Putting Your Bacteria to Work


If you are active in social networking, you probably know about crowdsourcing. It is where startup companies or philanthropies use the internet to rally people and raise funds. Now, a biotech startup company called uBiome is using the same concept to rally people to donate their microbiome.

We each have a unique inventory of microbial life that coexists on and within our bodies. In fact, we each have ten times the bacteria over our own cells.

Scientists are just starting to learn the distinct types of bacteria and their roles in disease. For example, certain E. coli in our guts produce essential vitamins such as Vitamin K. Changes in our microbiome is associated with autism, obesity, irritable bowel syndrome and asthma.

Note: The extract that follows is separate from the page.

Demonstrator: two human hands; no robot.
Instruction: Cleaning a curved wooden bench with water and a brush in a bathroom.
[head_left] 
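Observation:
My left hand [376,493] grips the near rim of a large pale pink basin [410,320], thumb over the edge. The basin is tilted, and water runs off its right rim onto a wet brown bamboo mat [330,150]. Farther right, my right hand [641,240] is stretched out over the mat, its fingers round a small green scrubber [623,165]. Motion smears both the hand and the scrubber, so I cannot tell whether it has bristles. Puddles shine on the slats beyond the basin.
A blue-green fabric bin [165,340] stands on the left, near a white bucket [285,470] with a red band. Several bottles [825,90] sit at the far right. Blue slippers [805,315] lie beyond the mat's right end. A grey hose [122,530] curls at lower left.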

We owe much of our recent understanding to the $170 million dollar Human Microbiome Project. Scientists collected bacteria from 250 healthy people and sequenced them. Now the information is freely available to all researchers.

The new startup company wants to sequence the microbiome of at least one thousand people worldwide. You can participate. Find a link to the company on our website. They'll send you a kit to sample bacteria from your mouth, ears, and other body parts. Once in the lab, samples are sequenced and the results are posted on their website anonymously.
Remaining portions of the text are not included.